If you look at the PFM data structure you will see that it consists of geographic bins that are some number of (nominal) meters square.  The way we do that is to calculate the size, in latitude and longitude, of the bin at the center of the minimum bounding rectangle of the PFM area and then use that throughout the PFM.  This is the point where most people start to panic.  They run around screaming “Oh dear lord save us, we’ve made a bin!  It’s not accurate to within a millimeter! What shall we doooooooo?!”  DO NOT PANIC.  The bins are not used for any purpose other than to show you where there are anomalies in the min/max/standard deviation surfaces, keep track of what’s been changed, and give you a link to the data points.  The data points are stored in latitude and longitude (sort of, you don’t really want to know but the resolution is 1/4095th of the bin size).  This is the second place where most people start to panic.  “AAAARRRGGGHHH, the resolution is only 1/4095th of 4 meters!  We’re all going to die!!!  Wait, what?”.  I say again, DO NOT PANIC.  The position and Z values are not used for anything other than to allow you to see the data points relative to each other in 3D space so that you can decide what you want to invalidate.  The points also allow you to link back to your input file/record/sub-record so you can do cool things like display the associated waveforms for LiDAR data while you whip around through the point cloud like Captain Kirk through a Klingon mine field.

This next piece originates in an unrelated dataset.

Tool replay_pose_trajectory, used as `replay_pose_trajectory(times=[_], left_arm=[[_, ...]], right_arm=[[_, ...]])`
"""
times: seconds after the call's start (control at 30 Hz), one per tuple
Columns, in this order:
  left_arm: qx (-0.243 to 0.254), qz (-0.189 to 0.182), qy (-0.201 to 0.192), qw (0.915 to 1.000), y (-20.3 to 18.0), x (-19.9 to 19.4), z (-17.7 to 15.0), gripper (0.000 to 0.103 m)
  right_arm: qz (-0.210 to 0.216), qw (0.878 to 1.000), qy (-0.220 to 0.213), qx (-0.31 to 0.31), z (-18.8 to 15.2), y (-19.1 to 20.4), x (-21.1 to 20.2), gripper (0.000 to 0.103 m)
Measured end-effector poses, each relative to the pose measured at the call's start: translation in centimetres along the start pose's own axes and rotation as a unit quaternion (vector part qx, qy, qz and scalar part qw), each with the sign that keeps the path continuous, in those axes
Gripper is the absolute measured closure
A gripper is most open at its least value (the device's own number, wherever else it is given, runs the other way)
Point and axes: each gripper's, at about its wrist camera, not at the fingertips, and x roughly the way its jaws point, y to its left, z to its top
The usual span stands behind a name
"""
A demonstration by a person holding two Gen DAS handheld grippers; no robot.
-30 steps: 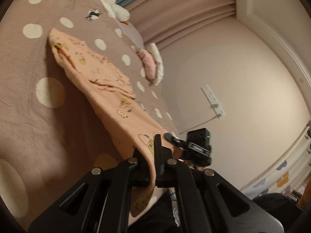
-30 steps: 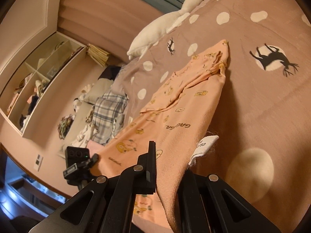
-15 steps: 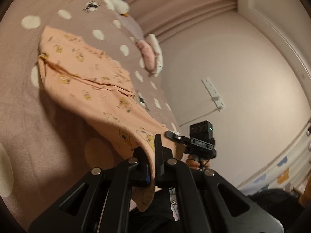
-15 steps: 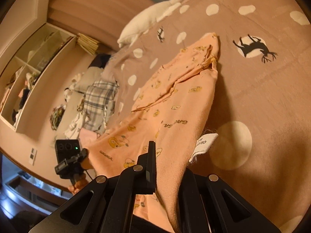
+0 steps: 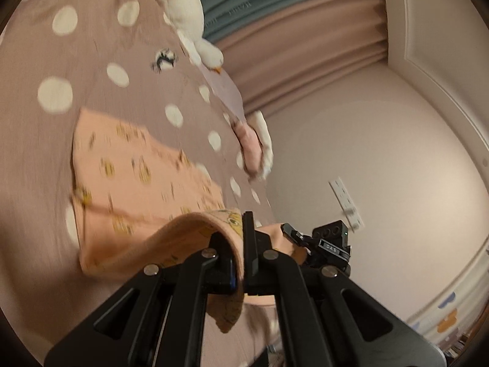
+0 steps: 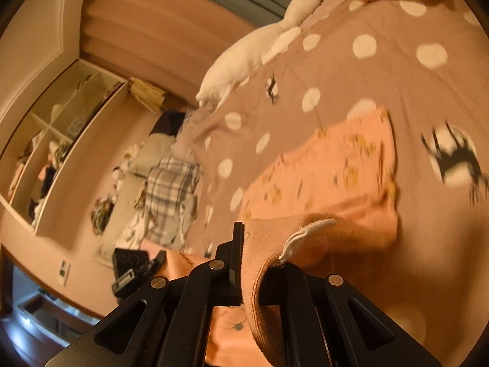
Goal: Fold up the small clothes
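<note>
A small peach garment with yellow cartoon prints (image 5: 146,177) lies on the mauve polka-dot bedspread (image 5: 61,61). My left gripper (image 5: 240,244) is shut on its near edge, and the cloth curls over the fingers. My right gripper (image 6: 250,257) is shut on the other near corner, by the white label (image 6: 305,232). The far part of the garment (image 6: 330,171) lies flat on the bed. Each gripper shows in the other's view: the right one (image 5: 330,244), the left one (image 6: 131,266).
A white goose plush (image 6: 259,46) lies at the head of the bed. A pink and white pillow (image 5: 253,150) sits at the bed's edge by the wall. A plaid blanket (image 6: 171,195) and a heap of clothes lie to the left, under open shelves (image 6: 52,146).
Both grippers have carried the garment's near edge forward over the bed. The cloth now doubles over itself, and its far part lies flatter and shorter.
</note>
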Motion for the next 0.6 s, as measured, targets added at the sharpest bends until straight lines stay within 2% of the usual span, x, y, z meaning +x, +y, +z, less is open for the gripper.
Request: replay_pose_trajectory(times=[0.17,0.37,0.5,0.6], left_arm=[[-0.001,0.031,-0.019,0.9994,1.9,2.1,3.9,0.103],[-0.034,0.105,-0.003,0.9939,6.8,6.6,7.6,0.103],[-0.065,0.165,0.016,0.9841,10.2,9.0,8.7,0.103],[-0.096,0.195,0.027,0.9759,12.6,9.9,9.4,0.103]], right_arm=[[-0.032,0.999,-0.003,0.043,4.8,-2.6,3.3,0.099],[-0.081,0.989,0.016,0.123,7.8,-8.0,7.3,0.099],[-0.119,0.979,0.033,0.164,8.4,-11.0,8.7,0.099],[-0.132,0.973,0.045,0.184,8.6,-12.4,8.7,0.087]])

Almost everything in PFMABE is designed to allow you to mark data points as invalid (or valid or reference or selected or suspect) and then save that validity data back into your original input file.  It is not designed to allow you to modify position or Z.  In fact, you can really think of PFM as a highly specialized spatial data base.  When you’re done with it you can throw it away because all of the editing you’ve done is back in your input files.

Now, all that being said, you can extract data from the PFM to make things like GeoTIFFs, LAS/LAZ files, ASCII files, or BAG files but that’s not the major thrust of PFMABE.